Interestingly, with drugs and intervention like this, cardiac events are very survivable. You know what's not? Drug overdoses, especially when there is no immediate diagnosis indicating naltrexone/Narcan.
My belief is that Floyd died of an opiate overdose that was misdiagnosed and as such he did not get appropriate acute treatment. Your mileage may vary.
I think this is going to be a cornerstone of the defense. When the cops tried to put him in the car, he looked like he was freaking out on an upper and not a downer.

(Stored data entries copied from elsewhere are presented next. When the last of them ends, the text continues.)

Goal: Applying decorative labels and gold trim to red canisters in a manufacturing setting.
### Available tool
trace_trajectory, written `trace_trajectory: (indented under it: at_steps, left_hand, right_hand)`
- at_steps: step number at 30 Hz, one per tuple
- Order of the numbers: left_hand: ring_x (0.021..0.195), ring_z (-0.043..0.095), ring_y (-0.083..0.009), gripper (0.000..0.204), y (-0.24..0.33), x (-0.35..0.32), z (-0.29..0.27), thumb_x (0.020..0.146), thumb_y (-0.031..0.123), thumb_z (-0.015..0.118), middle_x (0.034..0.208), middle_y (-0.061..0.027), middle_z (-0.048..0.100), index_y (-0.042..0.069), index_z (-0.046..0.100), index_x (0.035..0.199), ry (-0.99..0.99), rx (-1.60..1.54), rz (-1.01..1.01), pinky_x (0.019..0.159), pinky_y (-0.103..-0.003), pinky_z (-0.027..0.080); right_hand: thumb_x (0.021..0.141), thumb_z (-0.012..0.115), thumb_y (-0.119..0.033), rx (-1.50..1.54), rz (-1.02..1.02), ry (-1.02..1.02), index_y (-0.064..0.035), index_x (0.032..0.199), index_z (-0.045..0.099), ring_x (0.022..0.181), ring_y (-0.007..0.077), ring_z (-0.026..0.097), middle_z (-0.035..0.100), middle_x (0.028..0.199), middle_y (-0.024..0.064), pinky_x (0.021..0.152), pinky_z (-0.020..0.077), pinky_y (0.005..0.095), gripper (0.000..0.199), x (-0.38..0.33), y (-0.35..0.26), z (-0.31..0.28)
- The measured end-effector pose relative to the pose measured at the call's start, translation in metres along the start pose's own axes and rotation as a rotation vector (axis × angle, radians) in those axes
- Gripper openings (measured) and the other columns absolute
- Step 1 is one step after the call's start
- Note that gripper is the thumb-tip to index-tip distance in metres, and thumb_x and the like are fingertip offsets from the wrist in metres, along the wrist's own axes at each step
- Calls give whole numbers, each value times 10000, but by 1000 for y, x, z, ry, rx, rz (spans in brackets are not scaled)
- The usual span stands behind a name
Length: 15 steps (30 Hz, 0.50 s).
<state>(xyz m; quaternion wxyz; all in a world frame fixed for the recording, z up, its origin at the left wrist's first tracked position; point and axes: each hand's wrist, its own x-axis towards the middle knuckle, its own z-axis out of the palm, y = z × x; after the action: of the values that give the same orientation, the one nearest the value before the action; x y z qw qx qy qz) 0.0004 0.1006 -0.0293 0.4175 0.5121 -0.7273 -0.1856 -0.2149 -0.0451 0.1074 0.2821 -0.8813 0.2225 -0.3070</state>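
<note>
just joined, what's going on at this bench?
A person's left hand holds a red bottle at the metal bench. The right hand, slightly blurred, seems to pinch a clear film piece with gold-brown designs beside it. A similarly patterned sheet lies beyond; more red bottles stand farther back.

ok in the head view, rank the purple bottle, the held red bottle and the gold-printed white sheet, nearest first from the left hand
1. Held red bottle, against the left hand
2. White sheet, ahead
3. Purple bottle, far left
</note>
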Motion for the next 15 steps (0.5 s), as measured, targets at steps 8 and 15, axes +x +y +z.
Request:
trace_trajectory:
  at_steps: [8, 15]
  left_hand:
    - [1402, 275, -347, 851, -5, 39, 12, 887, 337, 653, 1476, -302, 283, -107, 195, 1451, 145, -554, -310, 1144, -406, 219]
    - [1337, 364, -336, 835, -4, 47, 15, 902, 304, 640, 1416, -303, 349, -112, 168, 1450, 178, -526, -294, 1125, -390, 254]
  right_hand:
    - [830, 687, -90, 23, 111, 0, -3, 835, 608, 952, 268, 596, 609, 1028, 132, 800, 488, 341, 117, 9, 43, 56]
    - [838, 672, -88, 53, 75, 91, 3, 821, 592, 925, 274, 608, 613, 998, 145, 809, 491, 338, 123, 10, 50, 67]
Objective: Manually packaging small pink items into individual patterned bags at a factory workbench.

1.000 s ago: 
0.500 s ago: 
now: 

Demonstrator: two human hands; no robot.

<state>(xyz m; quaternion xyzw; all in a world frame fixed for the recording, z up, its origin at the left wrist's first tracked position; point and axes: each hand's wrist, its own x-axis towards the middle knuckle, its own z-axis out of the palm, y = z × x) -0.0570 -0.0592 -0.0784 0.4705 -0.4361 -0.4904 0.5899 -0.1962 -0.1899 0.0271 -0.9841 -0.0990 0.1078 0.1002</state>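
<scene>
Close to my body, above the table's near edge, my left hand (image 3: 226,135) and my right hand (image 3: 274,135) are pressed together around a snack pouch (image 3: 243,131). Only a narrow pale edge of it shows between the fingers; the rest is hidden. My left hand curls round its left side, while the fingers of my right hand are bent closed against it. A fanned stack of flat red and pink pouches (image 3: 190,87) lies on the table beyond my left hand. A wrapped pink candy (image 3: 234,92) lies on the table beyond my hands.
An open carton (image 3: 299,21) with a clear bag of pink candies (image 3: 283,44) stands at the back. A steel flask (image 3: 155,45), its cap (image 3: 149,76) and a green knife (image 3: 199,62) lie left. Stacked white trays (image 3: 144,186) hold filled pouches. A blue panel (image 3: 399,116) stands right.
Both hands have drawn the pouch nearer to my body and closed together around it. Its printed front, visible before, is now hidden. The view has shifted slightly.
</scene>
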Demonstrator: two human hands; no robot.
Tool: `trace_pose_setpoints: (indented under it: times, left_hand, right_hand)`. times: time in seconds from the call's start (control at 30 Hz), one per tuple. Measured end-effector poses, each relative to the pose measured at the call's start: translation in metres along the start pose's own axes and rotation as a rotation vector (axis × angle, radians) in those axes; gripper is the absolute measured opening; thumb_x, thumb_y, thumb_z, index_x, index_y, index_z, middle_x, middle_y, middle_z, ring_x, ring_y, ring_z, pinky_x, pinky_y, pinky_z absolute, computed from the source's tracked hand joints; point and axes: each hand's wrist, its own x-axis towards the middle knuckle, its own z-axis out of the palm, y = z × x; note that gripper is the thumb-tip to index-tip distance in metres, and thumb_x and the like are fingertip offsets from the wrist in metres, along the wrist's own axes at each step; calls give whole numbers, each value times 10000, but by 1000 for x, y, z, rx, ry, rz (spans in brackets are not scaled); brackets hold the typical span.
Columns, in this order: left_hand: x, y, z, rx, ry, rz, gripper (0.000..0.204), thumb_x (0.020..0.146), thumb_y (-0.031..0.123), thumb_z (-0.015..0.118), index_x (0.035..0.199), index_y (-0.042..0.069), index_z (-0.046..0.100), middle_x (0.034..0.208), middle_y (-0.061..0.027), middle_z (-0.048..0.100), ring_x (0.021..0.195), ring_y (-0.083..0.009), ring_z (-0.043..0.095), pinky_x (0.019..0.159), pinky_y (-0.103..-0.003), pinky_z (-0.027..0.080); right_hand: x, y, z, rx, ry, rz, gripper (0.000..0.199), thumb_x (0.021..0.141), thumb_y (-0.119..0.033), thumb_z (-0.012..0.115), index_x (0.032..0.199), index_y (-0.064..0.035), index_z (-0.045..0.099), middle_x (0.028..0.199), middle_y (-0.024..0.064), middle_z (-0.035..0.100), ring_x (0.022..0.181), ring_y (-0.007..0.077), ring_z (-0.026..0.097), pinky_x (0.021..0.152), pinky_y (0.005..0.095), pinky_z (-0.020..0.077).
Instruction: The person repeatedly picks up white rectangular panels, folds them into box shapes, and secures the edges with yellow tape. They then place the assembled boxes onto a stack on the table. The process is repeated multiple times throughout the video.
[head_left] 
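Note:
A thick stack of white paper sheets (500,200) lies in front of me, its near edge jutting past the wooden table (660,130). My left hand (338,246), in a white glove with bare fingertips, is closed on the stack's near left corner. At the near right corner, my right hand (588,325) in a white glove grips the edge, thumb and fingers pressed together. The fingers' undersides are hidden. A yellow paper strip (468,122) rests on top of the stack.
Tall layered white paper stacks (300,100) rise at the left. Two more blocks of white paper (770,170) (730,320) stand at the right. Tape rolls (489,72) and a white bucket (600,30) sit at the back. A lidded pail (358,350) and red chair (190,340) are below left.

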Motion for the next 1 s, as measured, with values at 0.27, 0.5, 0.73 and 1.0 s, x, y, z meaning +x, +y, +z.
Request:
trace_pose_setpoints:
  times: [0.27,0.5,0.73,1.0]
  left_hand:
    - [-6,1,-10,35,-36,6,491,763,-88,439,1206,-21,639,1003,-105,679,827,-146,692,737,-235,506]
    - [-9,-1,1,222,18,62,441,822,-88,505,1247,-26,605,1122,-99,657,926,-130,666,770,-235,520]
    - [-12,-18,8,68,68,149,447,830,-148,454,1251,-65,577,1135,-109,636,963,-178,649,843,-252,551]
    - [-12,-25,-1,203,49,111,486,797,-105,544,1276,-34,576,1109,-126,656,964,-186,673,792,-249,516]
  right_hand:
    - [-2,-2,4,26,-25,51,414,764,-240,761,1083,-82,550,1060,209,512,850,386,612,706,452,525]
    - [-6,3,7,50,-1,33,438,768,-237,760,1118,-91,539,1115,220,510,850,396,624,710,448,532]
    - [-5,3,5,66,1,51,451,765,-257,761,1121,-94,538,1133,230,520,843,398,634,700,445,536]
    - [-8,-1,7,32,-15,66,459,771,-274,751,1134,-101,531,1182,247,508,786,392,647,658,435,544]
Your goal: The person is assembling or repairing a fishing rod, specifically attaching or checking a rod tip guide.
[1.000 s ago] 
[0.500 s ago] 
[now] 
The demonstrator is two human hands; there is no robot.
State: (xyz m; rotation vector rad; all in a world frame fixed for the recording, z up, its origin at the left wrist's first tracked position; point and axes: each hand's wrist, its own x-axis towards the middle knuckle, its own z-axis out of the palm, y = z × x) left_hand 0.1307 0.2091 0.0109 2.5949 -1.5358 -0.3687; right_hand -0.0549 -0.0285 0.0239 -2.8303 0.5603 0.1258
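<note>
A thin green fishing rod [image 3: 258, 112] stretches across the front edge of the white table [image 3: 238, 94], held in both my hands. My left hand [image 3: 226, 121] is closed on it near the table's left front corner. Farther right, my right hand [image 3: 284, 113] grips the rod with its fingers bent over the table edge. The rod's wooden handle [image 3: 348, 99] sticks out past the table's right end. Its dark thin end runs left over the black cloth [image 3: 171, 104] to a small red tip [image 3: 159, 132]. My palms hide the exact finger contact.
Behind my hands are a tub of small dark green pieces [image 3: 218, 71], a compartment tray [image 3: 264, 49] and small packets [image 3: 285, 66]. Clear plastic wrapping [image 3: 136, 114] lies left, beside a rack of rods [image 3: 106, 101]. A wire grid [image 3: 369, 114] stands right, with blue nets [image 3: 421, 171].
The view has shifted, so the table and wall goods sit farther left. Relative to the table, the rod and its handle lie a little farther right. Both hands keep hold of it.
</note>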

Not a junkie, don't play one on TV, but junkies don't usually try to fight four cops at once.
In either the Keung or Lane body cam, you can see flecks of foam around Floyd's mouth when he's walking to the squad car, and one of the cops, I think Lane, asks while they are pinning Floyd what kind of drugs cause nystagmus. One of the cops responded that PCP can cause that.
While the MMA guy was testifying, they played the part of the video where Thao is seen telling the crowd, "Don't do drugs," and everyone in the crowd is like "Aw hell naw" because there was only one bystander there when Floyd was fighting four cops at once, and they couldn't see from where they were standing that Floyd was still struggling when he was on the ground.
Then, when Floyd is in the ambulance, which you can see in Lane's bodycam video, there's no point where the EMTs even consider the possibility that he's OD'ing on opiates, and I'm sure any ambulance crew in this day and age passes out Narcan like it's going out of style. Of course resuscitation efforts are going to fail if the underlying opiod overdose isn't addressed.
Interestingly, the defense's opening statement also said that Floyd's nose was bleeding before they got him on the ground, and the attorney attributed it to Floyd banging his face against the plexiglass in the squad car, but if I were the defense, I might also float the theory that his blood pressure was through the got dam roof and he popped a blood vessel in his nose, which then smeared on the plexiglass. The autopsy doesn't seem to mention any injuries to the nose.
For the people talking about whether or not he could breathe, the prosecution's opening statement said that they would be calling witnesses to educate everyone about agonal breathing. (But instead they called a witness to say that Chauvin had Floyd in a blood choke and that killed him. Whoops!)
Not to keep harping on the point, but the prosecution needs one very clean narrative about what happened, whereas the defense is free to argue that he was both freaking out on meth, triggering a blood pressure spike and subsequent heart attack, while also arguing that he was OD'ing on opiods, triggering respiratory depression.